■ WORK ITEM:
Every entry must be copied word for word.

■ DATA SUPPLIED:
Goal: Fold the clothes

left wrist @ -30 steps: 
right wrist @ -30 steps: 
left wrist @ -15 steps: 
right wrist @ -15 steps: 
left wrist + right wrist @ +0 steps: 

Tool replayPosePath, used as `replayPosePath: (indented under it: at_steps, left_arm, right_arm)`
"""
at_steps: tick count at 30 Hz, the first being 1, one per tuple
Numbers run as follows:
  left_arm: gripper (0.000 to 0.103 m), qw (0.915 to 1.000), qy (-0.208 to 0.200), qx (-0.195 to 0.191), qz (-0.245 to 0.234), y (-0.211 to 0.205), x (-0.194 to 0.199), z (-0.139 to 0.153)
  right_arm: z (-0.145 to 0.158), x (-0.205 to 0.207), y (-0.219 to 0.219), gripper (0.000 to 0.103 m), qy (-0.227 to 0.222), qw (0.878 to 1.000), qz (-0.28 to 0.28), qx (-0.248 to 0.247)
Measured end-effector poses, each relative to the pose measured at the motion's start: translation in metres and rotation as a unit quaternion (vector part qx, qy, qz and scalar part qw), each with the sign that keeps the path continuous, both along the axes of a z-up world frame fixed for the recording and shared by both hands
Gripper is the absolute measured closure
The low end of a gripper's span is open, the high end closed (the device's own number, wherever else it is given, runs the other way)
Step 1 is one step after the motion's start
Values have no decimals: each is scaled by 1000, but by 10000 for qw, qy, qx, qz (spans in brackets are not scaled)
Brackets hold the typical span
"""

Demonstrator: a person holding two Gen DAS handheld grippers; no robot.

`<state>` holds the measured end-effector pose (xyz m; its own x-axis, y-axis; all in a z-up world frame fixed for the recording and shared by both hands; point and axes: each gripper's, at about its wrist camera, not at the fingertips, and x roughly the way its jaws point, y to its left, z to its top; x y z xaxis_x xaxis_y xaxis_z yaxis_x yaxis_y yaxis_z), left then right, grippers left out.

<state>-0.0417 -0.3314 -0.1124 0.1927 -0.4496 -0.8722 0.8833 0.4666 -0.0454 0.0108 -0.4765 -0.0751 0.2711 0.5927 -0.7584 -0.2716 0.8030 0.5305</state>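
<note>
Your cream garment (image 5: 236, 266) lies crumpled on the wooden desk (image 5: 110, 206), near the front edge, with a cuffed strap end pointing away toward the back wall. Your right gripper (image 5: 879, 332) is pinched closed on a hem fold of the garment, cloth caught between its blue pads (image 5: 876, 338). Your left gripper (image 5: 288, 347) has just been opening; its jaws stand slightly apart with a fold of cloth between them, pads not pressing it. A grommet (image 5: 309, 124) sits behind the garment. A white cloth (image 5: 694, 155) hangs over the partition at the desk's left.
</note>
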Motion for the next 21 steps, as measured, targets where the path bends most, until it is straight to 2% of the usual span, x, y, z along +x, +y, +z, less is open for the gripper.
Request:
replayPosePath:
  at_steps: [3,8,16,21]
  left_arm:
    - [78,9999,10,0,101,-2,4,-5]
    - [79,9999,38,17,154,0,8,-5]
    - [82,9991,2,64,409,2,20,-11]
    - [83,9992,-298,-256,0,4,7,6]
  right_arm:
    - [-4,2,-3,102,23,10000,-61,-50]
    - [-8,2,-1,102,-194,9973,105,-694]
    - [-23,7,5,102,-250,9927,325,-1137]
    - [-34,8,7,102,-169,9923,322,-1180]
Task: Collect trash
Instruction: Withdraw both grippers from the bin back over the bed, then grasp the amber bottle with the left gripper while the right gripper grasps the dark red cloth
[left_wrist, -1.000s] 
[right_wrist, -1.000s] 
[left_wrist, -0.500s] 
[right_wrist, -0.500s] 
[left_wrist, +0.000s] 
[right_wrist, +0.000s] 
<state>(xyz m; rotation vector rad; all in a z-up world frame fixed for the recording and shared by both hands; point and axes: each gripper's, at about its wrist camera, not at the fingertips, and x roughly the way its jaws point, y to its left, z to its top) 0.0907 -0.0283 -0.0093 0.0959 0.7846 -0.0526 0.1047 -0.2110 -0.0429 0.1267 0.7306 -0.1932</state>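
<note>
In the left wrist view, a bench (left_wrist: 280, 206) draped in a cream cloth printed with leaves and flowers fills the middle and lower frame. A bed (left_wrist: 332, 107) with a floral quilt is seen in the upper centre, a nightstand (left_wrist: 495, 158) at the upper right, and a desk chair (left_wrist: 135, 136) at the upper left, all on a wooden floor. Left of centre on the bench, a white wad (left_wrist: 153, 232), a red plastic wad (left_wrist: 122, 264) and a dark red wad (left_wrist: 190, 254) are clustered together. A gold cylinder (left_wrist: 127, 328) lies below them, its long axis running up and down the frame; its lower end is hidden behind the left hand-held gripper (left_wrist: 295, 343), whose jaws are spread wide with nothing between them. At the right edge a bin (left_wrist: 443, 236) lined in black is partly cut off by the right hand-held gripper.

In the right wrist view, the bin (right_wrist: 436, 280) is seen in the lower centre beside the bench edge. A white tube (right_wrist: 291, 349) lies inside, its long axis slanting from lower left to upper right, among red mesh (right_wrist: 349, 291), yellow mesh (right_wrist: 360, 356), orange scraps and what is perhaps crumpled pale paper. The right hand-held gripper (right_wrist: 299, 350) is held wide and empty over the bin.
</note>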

■ RESULT:
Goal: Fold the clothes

left wrist @ -30 steps: 
right wrist @ -30 steps: 
left wrist @ -15 steps: 
right wrist @ -15 steps: 
left wrist + right wrist @ +0 steps: 

Tool replayPosePath, used as `replayPosePath: (indented under it: at_steps, left_arm, right_arm)`
"""
at_steps: tick count at 30 Hz, the first being 1, one per tuple
Numbers run as follows:
  left_arm: gripper (0.000 to 0.103 m), qw (0.915 to 1.000), qy (-0.208 to 0.200), qx (-0.195 to 0.191), qz (-0.245 to 0.234), y (-0.211 to 0.205), x (-0.194 to 0.199), z (-0.139 to 0.153)
  right_arm: z (-0.145 to 0.158), x (-0.205 to 0.207), y (-0.219 to 0.219), gripper (0.000 to 0.103 m), qy (-0.227 to 0.222), qw (0.878 to 1.000), qz (-0.28 to 0.28), qx (-0.248 to 0.247)
Measured end-effector poses, each relative to the pose measured at the motion's start: translation in metres and rotation as a unit quaternion (vector part qx, qy, qz and scalar part qw), each with the sign that keeps the path continuous, both along the axes of a z-up world frame fixed for the recording and shared by both hands
Gripper is the absolute measured closure
The low end of a gripper's span is open, the high end closed (the device's own number, wherever else it is given, runs the other way)
Step 1 is one step after the motion's start
Values have no decimals: each is scaled by 1000, but by 10000 for qw, qy, qx, qz (spans in brackets are not scaled)
Brackets hold the typical span
"""

Demonstrator: a person holding two Gen DAS handheld grippers; no robot.

`<state>` holds the measured end-effector pose (xyz m; its own x-axis, y-axis; all in a z-up world frame fixed for the recording and shared by both hands; point and axes: each gripper's, at about its wrist camera, not at the fingertips, and x roughly the way its jaws point, y to its left, z to its top; x y z xaxis_x xaxis_y xaxis_z yaxis_x yaxis_y yaxis_z), left then right, grippers left out.

<state>-0.0417 -0.3314 -0.1124 0.1927 -0.4496 -0.8722 0.8833 0.4666 -0.0454 0.0108 -0.4765 -0.0751 0.2711 0.5927 -0.7584 -0.2716 0.8030 0.5305</state>
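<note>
Your cream garment (image 5: 236, 266) lies crumpled on the wooden desk (image 5: 110, 206), near the front edge, with a cuffed strap end pointing away toward the back wall. Your right gripper (image 5: 879, 332) is pinched closed on a hem fold of the garment, cloth caught between its blue pads (image 5: 876, 338). Your left gripper (image 5: 288, 347) has just been opening; its jaws stand slightly apart with a fold of cloth between them, pads not pressing it. A grommet (image 5: 309, 124) sits behind the garment. A white cloth (image 5: 694, 155) hangs over the partition at the desk's left.
</note>
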Motion for the next 21 steps, as measured, targets where the path bends most, until it is straight to 2% of the usual span, x, y, z along +x, +y, +z, less is open for the gripper.
Request:
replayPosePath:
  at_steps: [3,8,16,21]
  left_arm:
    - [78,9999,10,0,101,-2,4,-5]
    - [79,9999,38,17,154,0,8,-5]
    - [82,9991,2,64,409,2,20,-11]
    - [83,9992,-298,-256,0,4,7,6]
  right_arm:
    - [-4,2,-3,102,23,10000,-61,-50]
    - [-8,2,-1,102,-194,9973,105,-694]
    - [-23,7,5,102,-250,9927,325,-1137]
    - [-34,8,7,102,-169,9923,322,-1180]
Task: Collect trash
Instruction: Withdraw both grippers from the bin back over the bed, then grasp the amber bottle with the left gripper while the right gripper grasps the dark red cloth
[left_wrist, -1.000s] 
[right_wrist, -1.000s] 
[left_wrist, -0.500s] 
[right_wrist, -0.500s] 
[left_wrist, +0.000s] 
[right_wrist, +0.000s] 
<state>(xyz m; rotation vector rad; all in a z-up world frame fixed for the recording and shared by both hands; point and axes: each gripper's, at about its wrist camera, not at the fingertips, and x roughly the way its jaws point, y to its left, z to its top) 0.0907 -0.0283 -0.0093 0.0959 0.7846 -0.0526 0.1047 -0.2110 -0.0429 0.1267 0.7306 -0.1932</state>
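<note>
In the left wrist view, a bench (left_wrist: 280, 206) draped in a cream cloth printed with leaves and flowers fills the middle and lower frame. A bed (left_wrist: 332, 107) with a floral quilt is seen in the upper centre, a nightstand (left_wrist: 495, 158) at the upper right, and a desk chair (left_wrist: 135, 136) at the upper left, all on a wooden floor. Left of centre on the bench, a white wad (left_wrist: 153, 232), a red plastic wad (left_wrist: 122, 264) and a dark red wad (left_wrist: 190, 254) are clustered together. A gold cylinder (left_wrist: 127, 328) lies below them, its long axis running up and down the frame; its lower end is hidden behind the left hand-held gripper (left_wrist: 295, 343), whose jaws are spread wide with nothing between them. At the right edge a bin (left_wrist: 443, 236) lined in black is partly cut off by the right hand-held gripper.

In the right wrist view, the bin (right_wrist: 436, 280) is seen in the lower centre beside the bench edge. A white tube (right_wrist: 291, 349) lies inside, its long axis slanting from lower left to upper right, among red mesh (right_wrist: 349, 291), yellow mesh (right_wrist: 360, 356), orange scraps and what is perhaps crumpled pale paper. The right hand-held gripper (right_wrist: 299, 350) is held wide and empty over the bin.
</note>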

A complete answer has now been given to the exercise.